Cite this paper: Nāsir pūyān (Nasser Pouyan) , Semmelweis, the Savior of Mothers and an Early Pioneer of Antiseptic, American Journal of Medicine and Medical Sciences, Vol. 4 No. 6, 2014, pp. 256-261. doi: 10.5923/j.ajmms.20140406.11.

1. Hint

William E. Clarke, a practitioner from Rochester, New York endeavoured a tooth extraction under eather, in January 1842. Horace Wells (1815-1848), a Connecticut dentist was the first to use oxide nitrous as an anesthetic during surgery in January 1845. The use of ether as a surgical anesthetic was also developed by a Boston dentist, William Thomas Green Morton in 1846. Employment of ether as an anesthetic spread to Europe. Robert Liston (1794-1847), British surgeon who was renowned not least for his speed, performed the first major operation under eather anesthesia in London [1]; he called the anesthetic method a “Yankee doge [2].” Anesthesia gained approval although ether was challenged by the safer chloroform. Sir James Young Sympson (1811-1870), British obstetrician and pioneer of anesthesia in childbirth and one of the founders of gynecology, used chloroform for the first time to relieve the pains of childbirth, and it soon began to be used extensively for this purpose, even for Queen Victoria [3]. Victoria (1819-1901), Queen of the United Kingdom of Great Britain and Ireland (1837-1901), and Empress of India (1876-1901), received chloroform administered by John Snow (1811-1857), brilliant British anesthetist and epidemiologist for the birth of two of her children [4].
Acceptance of anesthesia made more protracted surgery feasible, but it did not by itself revolutionize surgery, however, because of the severe mortality rate from postoperative infection [5]. The menace of infection was well known.
Sometimes whole wards of lying- in women were “swept away” by the disease. Epidemics also occurred in town. An epidemic in Aberdeen, Scotland, which lasted from 1789 to 1792 was studied by Alexander Gordon (1752-1799), an obstetrician from Aberdeen who proposed the contagious nature of childbed fever (puerperal fiver). He advocated disinfection of clothes of the midwives and doctors attending the mother. Many doctors and obstetricians confirmed his finding, and one who often quoted was Oliver Wendell Holmes (1809-1894), American physician and writer that studied puerperal fever and recommended hygiene precautions in hospitals for its prevention, and advocated cleaness as a means of controlling childbed fever. In 1843, he published the finest essays in the history of obstetrics which was republished in 1855 as a pamphlet entitled “Puerperal Fever as a Private Pestilence [6].”
Holmes work was soon followed by the work of Ignaz Semmelweis (1818-1865), Hungarian obstetrician who remonstrated against the dreadful mortality level from puerperal fever. In 1848, working in the first obstetrical clinic of the Vienna general hospital, the “Allgemeines Krankenhaus”, he observed that the first clinic, run by medical men, had a much higher puerperal fever mortality rate than the second obstetrical clinic, run by midwives. Semmelweis in keeping with the new statistical spirit of the 19th century and who assembled the facts and analysed the happening in the obstetrical wards puerperal fever.

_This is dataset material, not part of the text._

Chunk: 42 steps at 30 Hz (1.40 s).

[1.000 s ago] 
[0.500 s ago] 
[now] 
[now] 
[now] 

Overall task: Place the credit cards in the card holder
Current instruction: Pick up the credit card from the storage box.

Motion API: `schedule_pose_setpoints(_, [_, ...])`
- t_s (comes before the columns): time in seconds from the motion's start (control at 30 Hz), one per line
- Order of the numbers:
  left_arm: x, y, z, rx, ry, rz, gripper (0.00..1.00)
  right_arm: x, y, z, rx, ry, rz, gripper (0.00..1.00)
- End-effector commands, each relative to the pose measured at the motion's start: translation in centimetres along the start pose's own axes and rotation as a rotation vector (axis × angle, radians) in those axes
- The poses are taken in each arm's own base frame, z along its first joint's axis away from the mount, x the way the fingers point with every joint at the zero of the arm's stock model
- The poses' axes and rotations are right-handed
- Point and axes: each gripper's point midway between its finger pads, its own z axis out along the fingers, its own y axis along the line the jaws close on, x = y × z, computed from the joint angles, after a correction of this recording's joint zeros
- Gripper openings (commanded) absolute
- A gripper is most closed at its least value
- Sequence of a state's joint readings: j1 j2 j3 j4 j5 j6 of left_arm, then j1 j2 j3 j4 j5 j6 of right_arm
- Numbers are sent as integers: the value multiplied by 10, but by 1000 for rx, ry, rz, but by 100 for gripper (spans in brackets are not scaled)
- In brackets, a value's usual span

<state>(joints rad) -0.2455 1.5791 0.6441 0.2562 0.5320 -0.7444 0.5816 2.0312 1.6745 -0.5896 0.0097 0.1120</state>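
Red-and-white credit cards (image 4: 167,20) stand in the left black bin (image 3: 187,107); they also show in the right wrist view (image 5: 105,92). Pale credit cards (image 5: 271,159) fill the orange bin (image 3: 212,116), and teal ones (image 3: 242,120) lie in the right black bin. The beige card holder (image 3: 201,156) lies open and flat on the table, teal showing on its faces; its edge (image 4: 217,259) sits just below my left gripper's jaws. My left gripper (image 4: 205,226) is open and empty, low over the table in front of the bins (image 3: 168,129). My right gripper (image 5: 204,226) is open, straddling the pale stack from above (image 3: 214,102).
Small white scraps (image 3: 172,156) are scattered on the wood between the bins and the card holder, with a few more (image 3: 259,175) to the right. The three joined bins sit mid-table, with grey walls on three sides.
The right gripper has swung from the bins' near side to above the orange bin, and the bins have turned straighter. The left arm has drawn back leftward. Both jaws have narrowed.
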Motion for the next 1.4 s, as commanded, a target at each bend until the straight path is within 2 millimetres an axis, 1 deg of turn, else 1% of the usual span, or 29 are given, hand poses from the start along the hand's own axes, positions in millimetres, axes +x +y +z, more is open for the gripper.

In keeping with the new statistical spirit of the 19th century, Semmelweis assembled the facts and analysed the happening on the obstetrical wards of the Vienna general hospital, “Allgemeines Krankenhaus” to prove the contagious nature of postpartum infection. He observed that the annual mortality rate on one of the wards where medical students were trained was more than 10 percent and the rate reached almost 20 percent during some months chiefly due to puerperal fever. One the ward where the midwives received instruction, the deaths rate never reached as high as three percent. He became convinced that this was caused by medical staff and students going directly from the post mortem to the delivery rooms, thereby spreading infection7. Furthermore, Semmelweis noted that the women who came down with infection were usually in a row of beds conforming to the routine of examination that day. His suspicions were further confirmed when he viewed the autopsy of his colleague Kolletschka, who had died of an infection from a scalpel wound sustained while performing an autopsy on a puerperal fever victom. Kolletschkaʼs organs showed the same changes as seen in the corpses of those dead of postpartum (occurring after childbirth) infection.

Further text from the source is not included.